- _WHAT YOU ARE ASKED TO DO_
Exactly as they appear below, repeat the lines from the one with "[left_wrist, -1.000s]" through the one with "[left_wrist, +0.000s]", and no others.

*** SOURCE RECORDS ***

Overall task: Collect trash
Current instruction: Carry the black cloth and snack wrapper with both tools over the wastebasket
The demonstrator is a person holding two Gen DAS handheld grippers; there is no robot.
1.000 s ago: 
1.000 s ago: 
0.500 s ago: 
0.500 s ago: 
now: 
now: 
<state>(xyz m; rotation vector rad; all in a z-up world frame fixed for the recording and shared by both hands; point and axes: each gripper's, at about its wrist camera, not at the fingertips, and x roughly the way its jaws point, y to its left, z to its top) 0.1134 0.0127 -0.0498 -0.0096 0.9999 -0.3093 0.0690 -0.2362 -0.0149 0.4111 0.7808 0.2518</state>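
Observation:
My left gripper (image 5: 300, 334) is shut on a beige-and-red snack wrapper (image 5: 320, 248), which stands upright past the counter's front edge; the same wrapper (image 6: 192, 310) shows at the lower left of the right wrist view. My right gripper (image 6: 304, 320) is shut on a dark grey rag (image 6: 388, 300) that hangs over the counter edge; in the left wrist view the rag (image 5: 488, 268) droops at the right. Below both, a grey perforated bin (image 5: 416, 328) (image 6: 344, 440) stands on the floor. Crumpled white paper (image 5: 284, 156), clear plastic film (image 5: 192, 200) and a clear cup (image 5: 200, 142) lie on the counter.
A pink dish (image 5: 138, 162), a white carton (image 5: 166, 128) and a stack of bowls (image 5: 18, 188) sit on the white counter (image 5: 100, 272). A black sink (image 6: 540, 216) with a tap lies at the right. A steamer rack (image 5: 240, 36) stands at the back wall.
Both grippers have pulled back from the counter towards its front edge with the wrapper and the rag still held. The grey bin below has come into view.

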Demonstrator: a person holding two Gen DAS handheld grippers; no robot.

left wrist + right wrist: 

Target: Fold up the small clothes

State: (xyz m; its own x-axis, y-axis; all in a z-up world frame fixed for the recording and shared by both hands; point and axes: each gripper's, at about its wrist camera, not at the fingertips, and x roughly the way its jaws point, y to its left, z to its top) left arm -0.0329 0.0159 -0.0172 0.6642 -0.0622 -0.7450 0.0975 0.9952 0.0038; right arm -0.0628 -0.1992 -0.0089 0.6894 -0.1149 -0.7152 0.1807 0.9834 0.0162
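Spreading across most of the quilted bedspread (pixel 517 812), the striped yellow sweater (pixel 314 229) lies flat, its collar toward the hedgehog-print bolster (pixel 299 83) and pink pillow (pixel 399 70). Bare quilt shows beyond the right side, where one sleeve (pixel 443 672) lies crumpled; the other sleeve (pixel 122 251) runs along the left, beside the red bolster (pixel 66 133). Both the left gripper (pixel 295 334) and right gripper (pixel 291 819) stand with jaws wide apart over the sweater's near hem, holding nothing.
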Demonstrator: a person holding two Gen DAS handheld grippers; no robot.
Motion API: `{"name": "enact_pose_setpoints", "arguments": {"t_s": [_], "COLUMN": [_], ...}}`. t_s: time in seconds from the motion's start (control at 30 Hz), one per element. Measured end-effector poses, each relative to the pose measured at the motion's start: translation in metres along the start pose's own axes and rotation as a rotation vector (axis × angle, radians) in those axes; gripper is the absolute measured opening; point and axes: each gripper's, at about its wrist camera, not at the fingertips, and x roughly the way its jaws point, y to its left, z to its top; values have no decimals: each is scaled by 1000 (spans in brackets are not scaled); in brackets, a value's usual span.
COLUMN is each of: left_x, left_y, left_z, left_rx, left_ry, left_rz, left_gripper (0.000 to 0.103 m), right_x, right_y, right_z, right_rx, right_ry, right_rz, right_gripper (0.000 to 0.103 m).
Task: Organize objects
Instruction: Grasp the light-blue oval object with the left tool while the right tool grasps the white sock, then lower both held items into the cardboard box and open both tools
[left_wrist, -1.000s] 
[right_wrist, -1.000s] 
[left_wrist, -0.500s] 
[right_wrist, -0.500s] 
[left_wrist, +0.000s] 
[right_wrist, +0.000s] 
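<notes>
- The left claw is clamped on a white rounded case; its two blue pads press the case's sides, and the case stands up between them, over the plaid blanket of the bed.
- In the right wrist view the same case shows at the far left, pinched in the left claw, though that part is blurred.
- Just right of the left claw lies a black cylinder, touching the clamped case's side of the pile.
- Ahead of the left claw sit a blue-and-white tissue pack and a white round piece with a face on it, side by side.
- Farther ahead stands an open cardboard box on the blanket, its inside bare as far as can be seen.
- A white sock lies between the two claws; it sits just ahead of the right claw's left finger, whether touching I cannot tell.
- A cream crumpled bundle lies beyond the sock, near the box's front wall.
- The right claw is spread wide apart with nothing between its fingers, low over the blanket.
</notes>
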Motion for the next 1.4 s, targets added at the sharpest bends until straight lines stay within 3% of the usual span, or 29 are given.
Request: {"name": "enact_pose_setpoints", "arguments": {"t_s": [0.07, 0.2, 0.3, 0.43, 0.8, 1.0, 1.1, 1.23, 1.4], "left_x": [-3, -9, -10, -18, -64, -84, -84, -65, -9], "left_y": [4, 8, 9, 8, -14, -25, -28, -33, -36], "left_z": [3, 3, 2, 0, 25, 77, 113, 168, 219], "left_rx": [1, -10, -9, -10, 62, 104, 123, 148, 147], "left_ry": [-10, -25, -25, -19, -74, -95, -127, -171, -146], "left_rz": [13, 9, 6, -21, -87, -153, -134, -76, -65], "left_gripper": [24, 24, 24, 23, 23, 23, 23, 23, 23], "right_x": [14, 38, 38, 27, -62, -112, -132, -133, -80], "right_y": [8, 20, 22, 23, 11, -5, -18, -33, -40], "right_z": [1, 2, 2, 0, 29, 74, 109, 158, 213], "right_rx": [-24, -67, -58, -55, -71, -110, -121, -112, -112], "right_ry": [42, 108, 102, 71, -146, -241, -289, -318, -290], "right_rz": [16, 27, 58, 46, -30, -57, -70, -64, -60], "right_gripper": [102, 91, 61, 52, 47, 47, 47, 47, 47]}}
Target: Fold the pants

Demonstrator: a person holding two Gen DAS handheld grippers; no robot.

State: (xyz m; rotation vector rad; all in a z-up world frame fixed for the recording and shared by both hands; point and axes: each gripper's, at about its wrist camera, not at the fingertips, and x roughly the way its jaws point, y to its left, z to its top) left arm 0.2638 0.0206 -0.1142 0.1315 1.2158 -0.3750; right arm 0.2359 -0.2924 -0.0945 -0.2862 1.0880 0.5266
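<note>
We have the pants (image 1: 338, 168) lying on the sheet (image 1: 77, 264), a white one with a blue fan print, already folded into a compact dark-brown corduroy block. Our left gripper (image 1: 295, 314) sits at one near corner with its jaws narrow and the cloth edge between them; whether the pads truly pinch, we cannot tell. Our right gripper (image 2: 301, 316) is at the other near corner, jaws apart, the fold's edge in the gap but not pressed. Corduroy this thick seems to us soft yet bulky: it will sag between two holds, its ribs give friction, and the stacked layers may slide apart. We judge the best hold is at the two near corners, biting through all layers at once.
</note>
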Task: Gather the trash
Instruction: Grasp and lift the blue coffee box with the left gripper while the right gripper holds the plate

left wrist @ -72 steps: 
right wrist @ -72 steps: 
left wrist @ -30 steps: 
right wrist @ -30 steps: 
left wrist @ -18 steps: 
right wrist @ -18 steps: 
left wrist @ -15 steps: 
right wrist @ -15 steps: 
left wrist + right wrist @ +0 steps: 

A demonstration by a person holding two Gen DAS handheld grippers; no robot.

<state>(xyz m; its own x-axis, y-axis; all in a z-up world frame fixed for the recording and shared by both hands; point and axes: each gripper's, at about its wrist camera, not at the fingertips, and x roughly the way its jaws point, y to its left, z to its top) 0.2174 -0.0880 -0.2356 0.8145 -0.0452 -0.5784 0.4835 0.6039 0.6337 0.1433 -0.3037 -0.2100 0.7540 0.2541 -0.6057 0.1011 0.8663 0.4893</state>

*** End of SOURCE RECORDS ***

- _TASK SOLUTION_
[left_wrist, -1.000s] 
[right_wrist, -1.000s] 
[left_wrist, -0.500s] 
[right_wrist, -0.500s] 
[left_wrist, +0.000s] 

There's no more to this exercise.